TASK ITEM: Your answer should consist of each line below that includes the word "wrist".

SUPPLIED INFORMATION:

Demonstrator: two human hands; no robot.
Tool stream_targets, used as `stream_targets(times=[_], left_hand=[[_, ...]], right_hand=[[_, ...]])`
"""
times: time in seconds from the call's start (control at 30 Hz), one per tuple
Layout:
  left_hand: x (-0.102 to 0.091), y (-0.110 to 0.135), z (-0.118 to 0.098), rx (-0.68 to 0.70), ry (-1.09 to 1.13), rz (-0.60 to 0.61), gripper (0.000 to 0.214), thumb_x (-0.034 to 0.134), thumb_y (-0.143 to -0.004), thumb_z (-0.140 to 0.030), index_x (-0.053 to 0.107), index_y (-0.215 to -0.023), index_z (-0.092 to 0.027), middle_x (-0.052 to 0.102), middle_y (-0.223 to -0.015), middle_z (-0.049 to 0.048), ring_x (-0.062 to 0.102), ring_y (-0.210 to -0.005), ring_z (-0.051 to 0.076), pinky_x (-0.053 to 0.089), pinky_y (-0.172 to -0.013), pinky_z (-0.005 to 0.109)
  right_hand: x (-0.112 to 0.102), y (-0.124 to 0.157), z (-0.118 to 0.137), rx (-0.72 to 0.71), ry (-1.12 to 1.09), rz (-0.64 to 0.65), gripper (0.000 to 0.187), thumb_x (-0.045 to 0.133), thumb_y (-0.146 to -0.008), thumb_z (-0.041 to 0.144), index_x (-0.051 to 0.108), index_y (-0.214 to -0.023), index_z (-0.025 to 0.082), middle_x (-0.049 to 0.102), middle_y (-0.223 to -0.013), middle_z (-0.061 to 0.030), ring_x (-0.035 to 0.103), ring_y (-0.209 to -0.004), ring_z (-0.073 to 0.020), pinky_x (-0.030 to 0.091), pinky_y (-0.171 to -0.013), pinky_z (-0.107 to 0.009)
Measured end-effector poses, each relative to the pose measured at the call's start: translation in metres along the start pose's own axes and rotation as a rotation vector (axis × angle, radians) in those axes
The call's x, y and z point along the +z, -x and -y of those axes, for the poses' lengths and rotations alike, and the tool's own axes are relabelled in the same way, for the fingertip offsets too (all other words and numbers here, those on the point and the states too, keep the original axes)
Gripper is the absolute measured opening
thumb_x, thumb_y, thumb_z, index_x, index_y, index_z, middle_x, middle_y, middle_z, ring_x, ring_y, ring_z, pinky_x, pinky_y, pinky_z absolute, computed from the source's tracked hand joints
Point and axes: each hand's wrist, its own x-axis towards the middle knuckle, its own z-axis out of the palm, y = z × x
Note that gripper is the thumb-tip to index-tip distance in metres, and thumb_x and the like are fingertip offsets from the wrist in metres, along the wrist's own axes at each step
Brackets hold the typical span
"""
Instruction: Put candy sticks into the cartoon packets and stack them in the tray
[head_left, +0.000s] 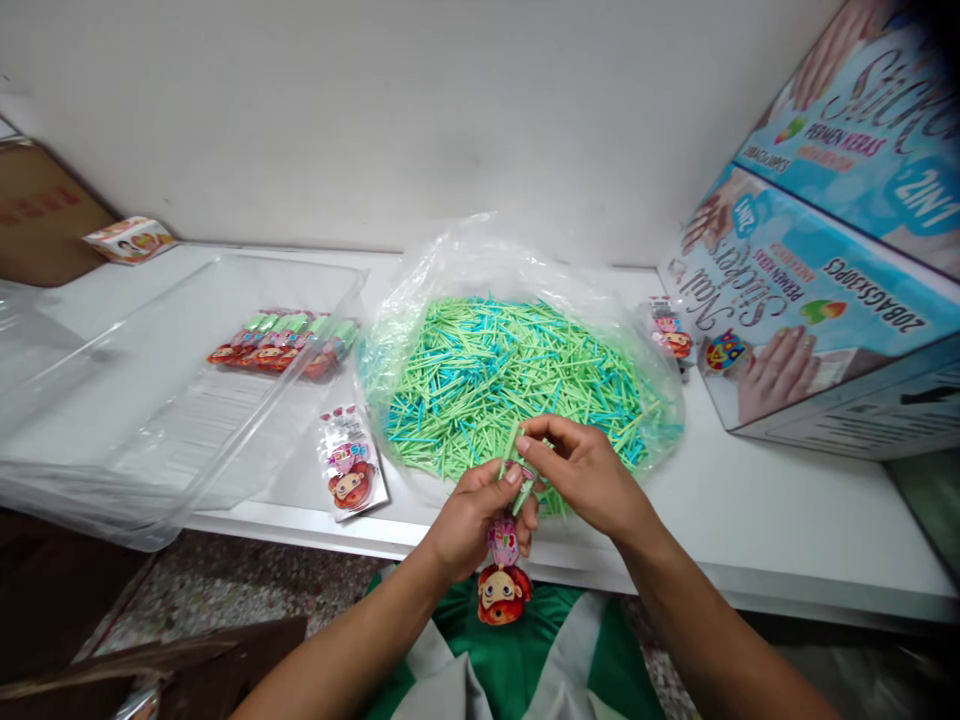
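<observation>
My left hand grips a small packet printed with a red-haired cartoon figure, which hangs head down below the fingers. Pinched in my right hand is a thin light-green stick, held at the packet's upper end. Another green piece shows between the hands; whether it is inside the packet I cannot tell. Just beyond both hands lies a clear plastic bag, spread open around a heap of green and blue sticks. A stack of similar cartoon packets rests on the table, left of my left hand.
A clear plastic tray on the left holds a row of filled packets and overhangs the table's front edge. Large blue printed boxes stand at right, with another packet beside them. A brown carton and small box sit far left.
</observation>
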Motion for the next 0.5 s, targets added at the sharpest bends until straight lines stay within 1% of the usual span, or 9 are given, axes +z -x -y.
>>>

REPLY:
Point and axes: each hand's wrist, its own x-axis towards the middle knuckle, its own z-axis out of the palm, y = z × x
Note that gripper is the thumb-tip to index-tip distance in metres, and thumb_x and the like are fingertip offsets from the wrist in metres, along the wrist's own axes at each step

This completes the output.